**Work order**. Nothing in the listing should differ in your copy; retype it all exactly.

**Study material**.

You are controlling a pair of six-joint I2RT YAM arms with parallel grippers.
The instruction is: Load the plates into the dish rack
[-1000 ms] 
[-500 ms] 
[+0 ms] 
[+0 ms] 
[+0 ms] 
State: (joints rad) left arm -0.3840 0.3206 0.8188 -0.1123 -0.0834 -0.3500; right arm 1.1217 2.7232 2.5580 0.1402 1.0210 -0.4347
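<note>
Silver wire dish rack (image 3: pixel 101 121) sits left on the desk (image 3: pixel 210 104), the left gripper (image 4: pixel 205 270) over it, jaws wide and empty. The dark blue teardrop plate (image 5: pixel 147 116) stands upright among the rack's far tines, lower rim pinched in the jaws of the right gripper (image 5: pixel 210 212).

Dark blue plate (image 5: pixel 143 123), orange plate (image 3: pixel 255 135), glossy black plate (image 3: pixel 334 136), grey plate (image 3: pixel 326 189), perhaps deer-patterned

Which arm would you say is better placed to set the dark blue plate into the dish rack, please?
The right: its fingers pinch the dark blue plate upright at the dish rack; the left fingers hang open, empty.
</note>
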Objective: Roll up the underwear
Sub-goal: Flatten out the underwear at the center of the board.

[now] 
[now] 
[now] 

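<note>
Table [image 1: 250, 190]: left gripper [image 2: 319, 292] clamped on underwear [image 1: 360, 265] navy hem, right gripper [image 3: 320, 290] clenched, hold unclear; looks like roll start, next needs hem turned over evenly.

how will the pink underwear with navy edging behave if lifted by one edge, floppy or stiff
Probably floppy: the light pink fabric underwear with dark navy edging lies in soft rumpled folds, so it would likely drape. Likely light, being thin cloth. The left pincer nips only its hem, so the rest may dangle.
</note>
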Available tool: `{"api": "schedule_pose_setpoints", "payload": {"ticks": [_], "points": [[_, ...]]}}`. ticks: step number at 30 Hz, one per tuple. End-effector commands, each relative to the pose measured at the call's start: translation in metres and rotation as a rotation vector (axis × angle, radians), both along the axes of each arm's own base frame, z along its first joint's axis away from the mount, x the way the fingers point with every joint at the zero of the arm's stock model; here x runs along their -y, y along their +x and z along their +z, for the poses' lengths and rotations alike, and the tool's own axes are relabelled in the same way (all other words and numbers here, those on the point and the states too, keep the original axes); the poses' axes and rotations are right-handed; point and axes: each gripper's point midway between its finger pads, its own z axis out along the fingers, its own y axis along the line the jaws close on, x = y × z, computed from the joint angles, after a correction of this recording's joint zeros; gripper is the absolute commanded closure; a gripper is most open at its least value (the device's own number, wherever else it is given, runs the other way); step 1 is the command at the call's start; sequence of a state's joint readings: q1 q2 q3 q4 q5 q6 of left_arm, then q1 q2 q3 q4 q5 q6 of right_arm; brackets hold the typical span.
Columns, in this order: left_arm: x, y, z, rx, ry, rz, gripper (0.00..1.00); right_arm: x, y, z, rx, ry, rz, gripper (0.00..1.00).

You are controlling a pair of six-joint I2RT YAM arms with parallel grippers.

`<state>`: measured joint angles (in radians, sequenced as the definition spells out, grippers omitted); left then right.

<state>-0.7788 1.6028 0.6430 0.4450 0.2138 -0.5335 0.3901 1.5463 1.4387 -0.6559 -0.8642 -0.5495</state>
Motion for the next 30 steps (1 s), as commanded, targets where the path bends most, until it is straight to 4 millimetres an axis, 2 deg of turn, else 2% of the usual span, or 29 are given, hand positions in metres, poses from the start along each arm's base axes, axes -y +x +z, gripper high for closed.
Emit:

**Reply**.
You are controlling a pair of six-joint I2RT YAM arms with parallel grippers.
The instruction is: Load the plates into the dish rack
[-1000 ms] 
[-500 ms] 
[+0 ms] 
[+0 ms] 
[+0 ms] 
State: (joints rad) left arm -0.3840 0.3206 0.8188 -0.1123 -0.0834 -0.3500; right arm 1.1217 2.7232 2.5580 0.1402 1.0210 -0.4347
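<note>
Silver wire dish rack (image 3: pixel 101 121) sits left on the desk (image 3: pixel 210 104), the left gripper (image 4: pixel 205 270) over it, jaws wide and empty. The dark blue teardrop plate (image 5: pixel 147 116) stands upright among the rack's far tines, lower rim pinched in the jaws of the right gripper (image 5: pixel 210 212).

Dark blue plate (image 5: pixel 143 123), orange plate (image 3: pixel 255 135), glossy black plate (image 3: pixel 334 136), grey plate (image 3: pixel 326 189), perhaps deer-patterned

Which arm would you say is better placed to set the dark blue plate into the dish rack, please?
The right: its fingers pinch the dark blue plate upright at the dish rack; the left fingers hang open, empty.
</note>
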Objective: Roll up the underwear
Sub-goal: Flatten out the underwear at the center of the board.

[now] 
[now] 
[now] 

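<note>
Table [image 1: 250, 190]: left gripper [image 2: 319, 292] clamped on underwear [image 1: 360, 265] navy hem, right gripper [image 3: 320, 290] clenched, hold unclear; looks like roll start, next needs hem turned over evenly.

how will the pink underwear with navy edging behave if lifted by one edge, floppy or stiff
Probably floppy: the light pink fabric underwear with dark navy edging lies in soft rumpled folds, so it would likely drape. Likely light, being thin cloth. The left pincer nips only its hem, so the rest may dangle.
</note>
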Available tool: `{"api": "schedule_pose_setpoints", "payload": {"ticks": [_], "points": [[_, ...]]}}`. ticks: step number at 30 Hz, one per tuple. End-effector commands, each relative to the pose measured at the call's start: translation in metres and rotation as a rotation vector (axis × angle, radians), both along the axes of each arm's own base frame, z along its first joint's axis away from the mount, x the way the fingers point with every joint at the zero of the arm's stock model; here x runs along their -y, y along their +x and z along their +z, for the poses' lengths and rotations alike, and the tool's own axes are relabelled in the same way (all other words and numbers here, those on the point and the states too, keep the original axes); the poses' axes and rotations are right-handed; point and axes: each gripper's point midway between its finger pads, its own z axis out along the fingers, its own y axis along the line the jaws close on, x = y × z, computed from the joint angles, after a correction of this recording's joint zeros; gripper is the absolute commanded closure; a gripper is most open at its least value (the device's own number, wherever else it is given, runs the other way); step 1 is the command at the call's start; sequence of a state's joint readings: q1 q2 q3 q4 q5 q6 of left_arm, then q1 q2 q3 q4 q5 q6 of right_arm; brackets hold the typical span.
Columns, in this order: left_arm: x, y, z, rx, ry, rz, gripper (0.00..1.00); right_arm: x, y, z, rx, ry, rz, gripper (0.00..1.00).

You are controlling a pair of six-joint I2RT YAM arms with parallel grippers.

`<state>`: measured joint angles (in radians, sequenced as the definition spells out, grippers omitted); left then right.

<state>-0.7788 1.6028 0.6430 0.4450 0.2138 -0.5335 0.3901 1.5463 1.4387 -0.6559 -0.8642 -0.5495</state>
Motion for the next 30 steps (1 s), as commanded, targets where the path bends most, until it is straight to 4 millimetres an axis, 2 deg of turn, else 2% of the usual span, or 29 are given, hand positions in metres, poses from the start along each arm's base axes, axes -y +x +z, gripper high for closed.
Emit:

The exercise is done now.